Chavoosh Ghasemi

Chavoosh Ghasemi

Let's jam!

OLD PROJECTS

iCDN: A Content Distribution Network over ICN

Nowadays, huge changes in users’ demands and expectations question the Internet and its role, cause main purposes and features of the Internet change. Among different features, delivering requested data to users in a fast and safe way seems vital. Not surprisingly, a lot of technologies are proposed to address this challenge, like CDN (Content Delivery Network) which mainly aims to provide overall performance using redundancy resources, no matter where the data come from. However, the foundation of the IP-based network is built on host-to-host communication and this mismatch leads to complexity and inefficiency. Keeping in mind this issue, ICN is proposed which makes a fundamental paradigm shift in communications and networking from a content’s location (“where”) to the content itself (“what”). NDN as one of the most promising ICN projects can be a good choice to deploy CDN over on. This project (named iCDN), tries to employ NDN as the underlying network of the IP-based CDNs and show how NDN can address inefficiencies and limitations of the current adopted design of CDNs. The benefits of iCDN are explored by considering video streaming as the dominant application of today's network and showing how iCDN can help improve QoW of video streaming services.

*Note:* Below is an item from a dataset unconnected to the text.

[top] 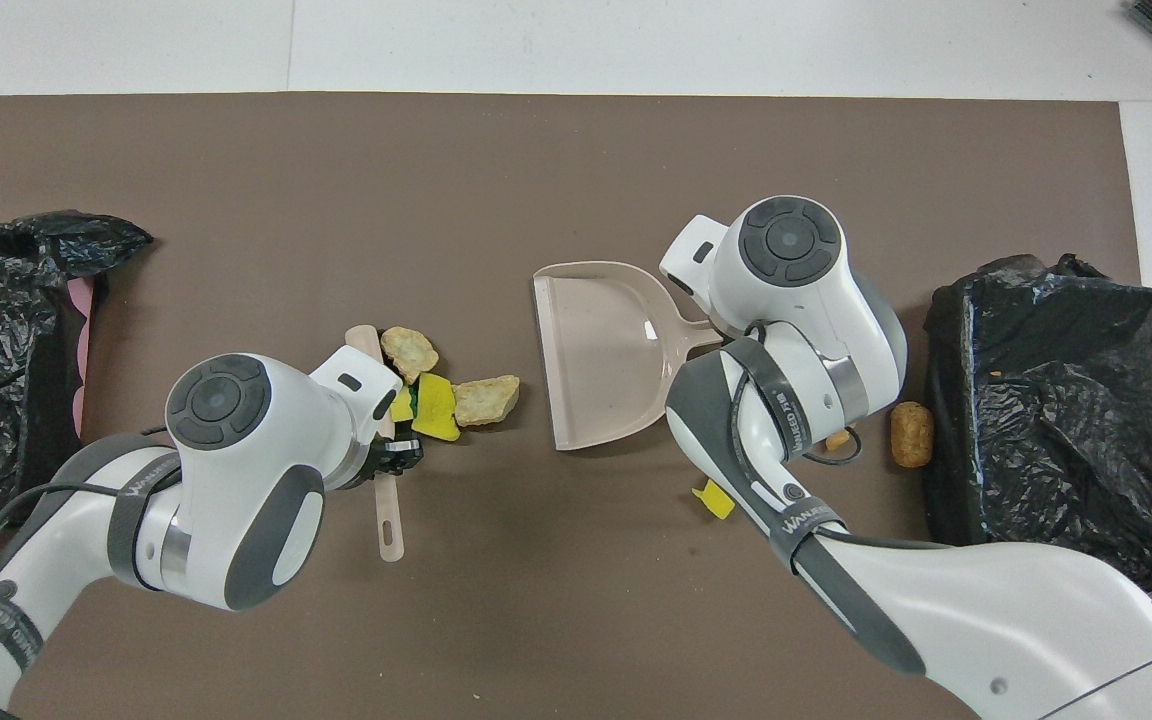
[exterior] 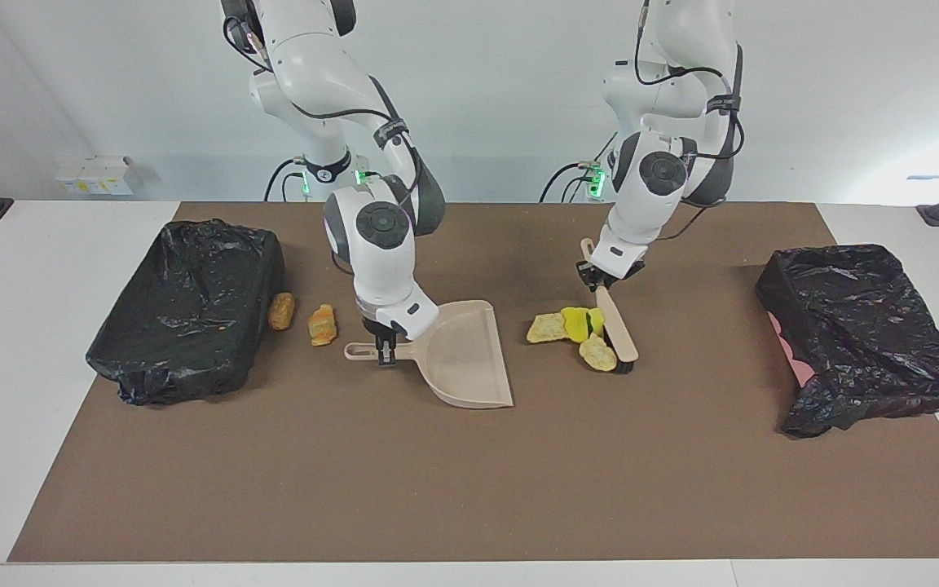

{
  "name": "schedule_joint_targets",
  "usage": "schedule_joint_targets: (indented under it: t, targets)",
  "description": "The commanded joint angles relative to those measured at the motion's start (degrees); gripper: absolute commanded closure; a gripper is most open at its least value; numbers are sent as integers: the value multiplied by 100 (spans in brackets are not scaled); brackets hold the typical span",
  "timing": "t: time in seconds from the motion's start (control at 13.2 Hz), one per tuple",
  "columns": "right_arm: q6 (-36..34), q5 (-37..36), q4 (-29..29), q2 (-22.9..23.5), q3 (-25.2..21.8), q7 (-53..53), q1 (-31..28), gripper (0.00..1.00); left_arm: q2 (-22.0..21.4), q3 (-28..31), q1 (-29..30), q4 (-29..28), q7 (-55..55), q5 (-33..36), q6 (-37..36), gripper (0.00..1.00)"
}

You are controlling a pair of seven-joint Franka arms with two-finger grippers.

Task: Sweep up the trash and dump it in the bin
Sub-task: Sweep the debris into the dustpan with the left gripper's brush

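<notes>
Left gripper (exterior: pixel 600 281): clenched on the handle of the brush (exterior: pixel 618 326), over the middle of the mat toward the left arm's end.
Brush: tilted, its dark bristle end down on the mat, touching the cluster of scraps.
Right gripper (exterior: pixel 386 346): clenched on the handle of the dustpan (exterior: pixel 465 355), near the middle of the mat.
Dustpan: beige, flat on the mat, its pan holding nothing, its wide mouth turned toward the cluster.
Scrap cluster: two pale beige lumps (exterior: pixel 547 328) (exterior: pixel 597 353) and a yellow sponge wedge (exterior: pixel 577 323) lie touching one another, between the brush and the dustpan, apart from the dustpan's mouth.
Other scraps: two orange-brown pieces (exterior: pixel 281 311) (exterior: pixel 323 325) lie by the bin at the right arm's end; one touches that bin's side. A small yellow wedge (top: pixel 717 498) lies nearer to the robots than the dustpan, seen only from overhead.
Bins: one black-bagged bin (exterior: pixel 188 310) at the right arm's end, another (exterior: pixel 861 334) at the left arm's end with pink showing at its side.
Mat (exterior: pixel 437 473): brown, covering the white table (exterior: pixel 29 326).
</notes>
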Motion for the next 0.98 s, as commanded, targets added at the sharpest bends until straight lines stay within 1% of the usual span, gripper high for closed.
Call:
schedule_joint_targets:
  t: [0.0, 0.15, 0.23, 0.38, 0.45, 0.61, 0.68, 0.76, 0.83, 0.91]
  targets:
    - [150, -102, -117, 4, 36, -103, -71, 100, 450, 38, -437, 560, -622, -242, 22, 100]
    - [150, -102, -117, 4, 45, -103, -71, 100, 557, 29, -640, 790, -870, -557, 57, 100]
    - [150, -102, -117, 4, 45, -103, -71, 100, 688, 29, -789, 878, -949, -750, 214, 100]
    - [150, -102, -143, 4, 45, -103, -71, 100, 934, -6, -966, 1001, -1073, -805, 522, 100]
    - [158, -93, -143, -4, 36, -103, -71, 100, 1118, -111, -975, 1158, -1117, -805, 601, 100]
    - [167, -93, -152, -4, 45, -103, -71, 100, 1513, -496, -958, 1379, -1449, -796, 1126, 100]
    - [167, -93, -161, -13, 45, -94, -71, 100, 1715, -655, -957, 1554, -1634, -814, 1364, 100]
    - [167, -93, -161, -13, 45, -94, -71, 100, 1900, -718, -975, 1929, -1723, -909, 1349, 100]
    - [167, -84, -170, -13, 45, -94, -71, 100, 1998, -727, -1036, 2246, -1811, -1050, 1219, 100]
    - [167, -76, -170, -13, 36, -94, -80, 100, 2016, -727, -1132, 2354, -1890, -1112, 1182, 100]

iViSA: An Adaptive Video Streaming Service over ICN

Research in Information-Centric Networking (ICN) and Named Data Networking (NDN) has produced many protocol designs and software prototypes, but they need to be validated and evaluated by real usage on the Internet, which is also critical to the realization of the ICN/NDN vision in the long run. This paper reports our preliminary work on deploying a video streaming service on NDN testbed. By integrating several building blocks developed by the NDN project and the open-source community, we implement a system in which users can watch videos through adaptive bit-rate video streaming service over NDN testbed without installing any software. Initial evaluation shows satisfactory performance and user experience, but also reveals a number of issues to be solved. This service is publicly available for Internet users. Visit project's website to watch videos completely over NDN!

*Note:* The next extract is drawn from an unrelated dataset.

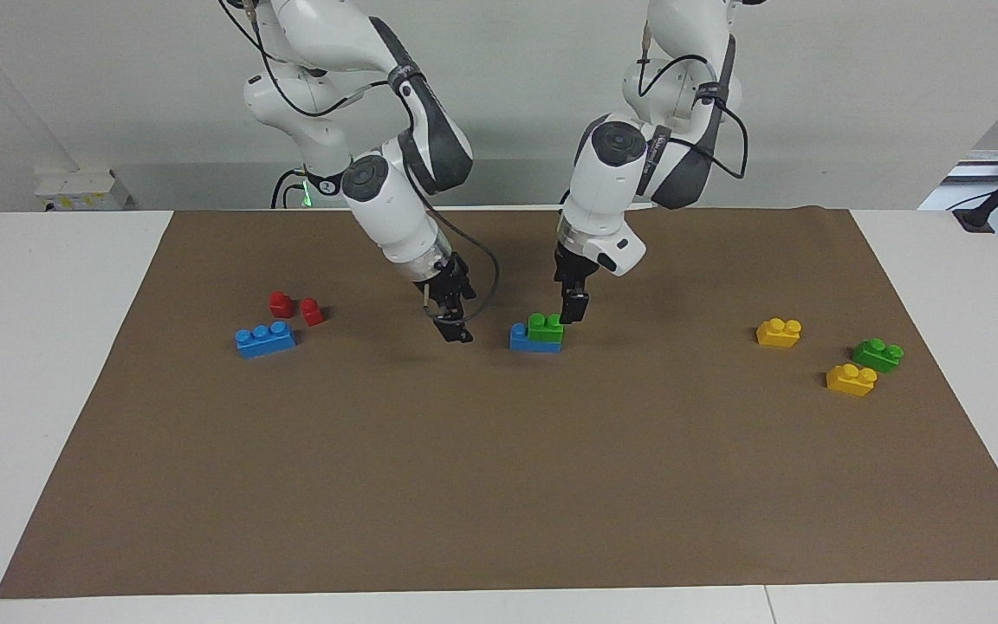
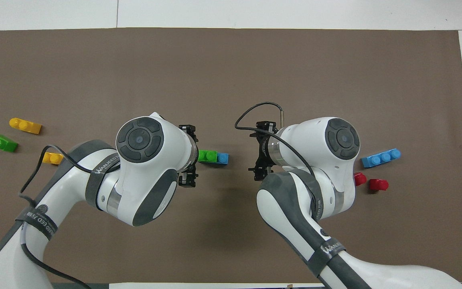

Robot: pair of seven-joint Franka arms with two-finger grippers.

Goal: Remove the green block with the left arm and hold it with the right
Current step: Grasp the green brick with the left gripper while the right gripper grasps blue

NameTrie: An Efficient Data Structure for Name-based Packet Forwarders

Name lookup is an essential function, but a performance bottleneck in both today and future network architectures. Variable-length and unbounded names rather than fixed length addresses, as well as much larger and more dynamic forwarding tables, call for a careful re-engineering of lookup structures for fast, memory-efficient, and scalable packet forwarding. NameTrie is a project that is mainly focused on designing a new trie-based data structure to store and index forwarding table entries efficiently and to support fast name lookups and updates. The novelty of NameTrie lies in the optimal design and implementation of a characte -trie structure. The nodes of NameTrie are stored compactly, improving cache efficiency and speeding up packet processing. Its edges are implemented using a hash table, facilitating fast name lookups and updates. Moreover, in NameTrie project a new scheme is used to encode some control information without consuming additional memory, called minASCII. Running on conventional commodity hardware and using large-scale real-world name datasets, our implementation of NameTrie in software achieves significant speedup for name insertions, lookups, and removals in comparison to existing schemes, for various datasets with a small memory footprint.

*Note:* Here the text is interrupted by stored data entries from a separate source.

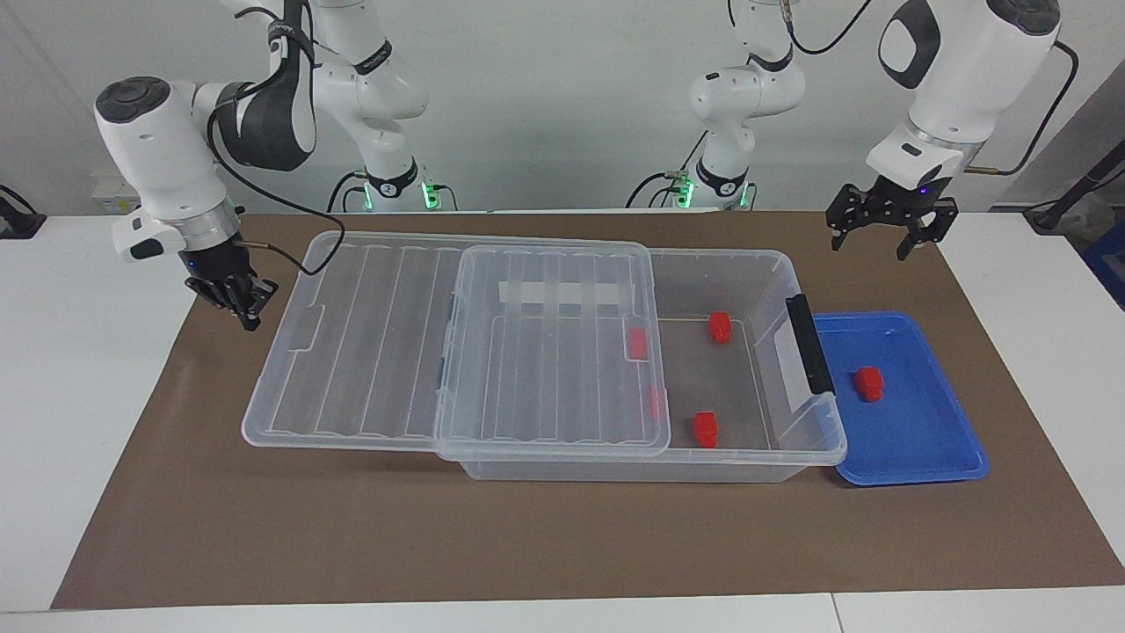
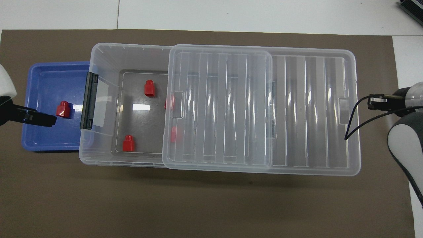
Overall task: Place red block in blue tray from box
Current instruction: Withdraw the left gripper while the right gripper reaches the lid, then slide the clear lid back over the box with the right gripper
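One block lies in the tray; others sit in the box, lid slid aside. Left gripper hangs spread, empty, over the mat beside the tray. Right gripper pinched, empty. Block looks light, rigid, slick: pinch its flat sides.

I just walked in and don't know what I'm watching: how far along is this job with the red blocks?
Done: one red block lies in the blue tray, and the lid is slid partly off the box. In hand: nothing; the left claw hangs open over the mat near the tray, the right claw is shut and empty beside the lid's end. Left: four blocks in the box, two under the lid.
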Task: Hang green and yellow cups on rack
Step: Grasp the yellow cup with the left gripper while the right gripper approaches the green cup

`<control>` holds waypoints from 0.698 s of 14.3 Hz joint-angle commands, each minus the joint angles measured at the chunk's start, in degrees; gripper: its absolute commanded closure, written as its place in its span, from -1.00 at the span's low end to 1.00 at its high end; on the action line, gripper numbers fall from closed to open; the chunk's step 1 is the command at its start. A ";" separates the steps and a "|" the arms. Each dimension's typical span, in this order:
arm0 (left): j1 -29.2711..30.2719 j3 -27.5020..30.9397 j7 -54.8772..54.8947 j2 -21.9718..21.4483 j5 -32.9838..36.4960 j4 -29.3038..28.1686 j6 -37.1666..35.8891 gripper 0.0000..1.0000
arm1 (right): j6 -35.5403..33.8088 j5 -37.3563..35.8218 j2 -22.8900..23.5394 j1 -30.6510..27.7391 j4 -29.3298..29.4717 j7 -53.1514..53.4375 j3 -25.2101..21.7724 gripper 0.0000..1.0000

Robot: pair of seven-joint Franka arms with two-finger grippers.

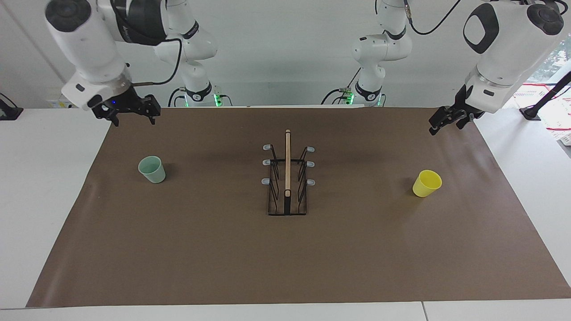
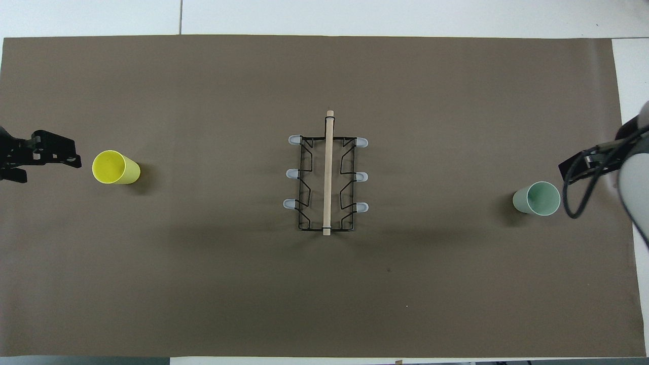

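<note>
A matt brown paper-like sheet (image 1: 178, 249) is laid over the smooth white worktop (image 1: 44, 178). The rack (image 1: 287, 187) is made of thin black wire with a pale wooden bar; beside it, smooth plastic is seen in the green cup (image 1: 152, 169) and yellow cup (image 1: 427, 183).

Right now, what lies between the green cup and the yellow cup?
Only the rack, midway between green cup and yellow cup; otherwise bare brown mat, clearest overhead.

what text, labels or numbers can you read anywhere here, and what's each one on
No text, label or number can be read in either view.
Green cup: plain, no print.
Yellow cup: plain, no print.
Rack: bare wire and wooden bar, no label.
Brown mat: unmarked.
Right arm's dark upper band: faint lettering, too small to read.
</note>
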 commanded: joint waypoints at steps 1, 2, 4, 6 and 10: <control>5.68 -0.08 -11.82 -0.16 -5.39 -5.09 2.69 -1.00 | 0.95 -2.52 3.05 2.15 0.69 -0.99 0.68 -1.00; 7.19 -0.16 -17.11 0.37 -7.51 -6.77 6.10 -1.00 | 3.22 -2.61 4.37 2.24 0.69 -0.99 0.68 -1.00; 8.42 -0.08 -23.29 2.73 -12.08 -8.19 10.87 -1.00 | 6.13 -2.96 6.57 3.12 0.78 -0.99 1.46 -1.00; 12.11 -0.08 -27.77 6.16 -18.91 -8.01 12.10 -1.00 | 6.23 -3.66 7.63 3.73 0.08 -1.86 3.74 -1.00; 15.44 -0.08 -34.56 14.33 -27.89 -7.84 18.25 -1.00 | 5.00 -10.75 4.74 6.01 -7.73 -17.30 4.98 -1.00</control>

MUCA: A New Routing Protocol For Large-scale Caching Networks

While the Internet has far exceeded expectations, it has also stretched initial assumptions, often creating tussles that challenge its underlying communication model. Users and applications operate in terms of content, making it increasingly limiting and difficult to conform to IP’s requirement to communicate by discovering and specifying a location. To carry the Internet into the future, a conceptually simple yet transformational architectural shift is required, from today’s focus on where — addresses and hosts — to what — the content that users and applications care about.The Named Data Networking (NDN) project aims to develop a new Internet architecture that can capitalize on strengths — and address weaknesses — of the Internet’s current host-based, point-to-point communication architecture in order to naturally accommodate emerging patterns of communicatio. By naming data instead of their locations, NDN transforms data into a first-class entity. The current Internet secures the data container. NDN secures the contents, a design choice that decouples trust in data from trust in hosts, enabling several radically scalable communication mechanisms such as automatic caching to optimize bandwidth. The project studies the technical challenges that must be addressed to validate NDN as a future Internet architecture: routing scalability, fast forwarding, trust models, network security, content protection and privacy, and fundamental communication theory. The project uses end-to-end testbed deployments, simulation, and theoretical analysis to evaluate the proposed architecture, and is developing specifications and prototype implementations of NDN protocols and applications.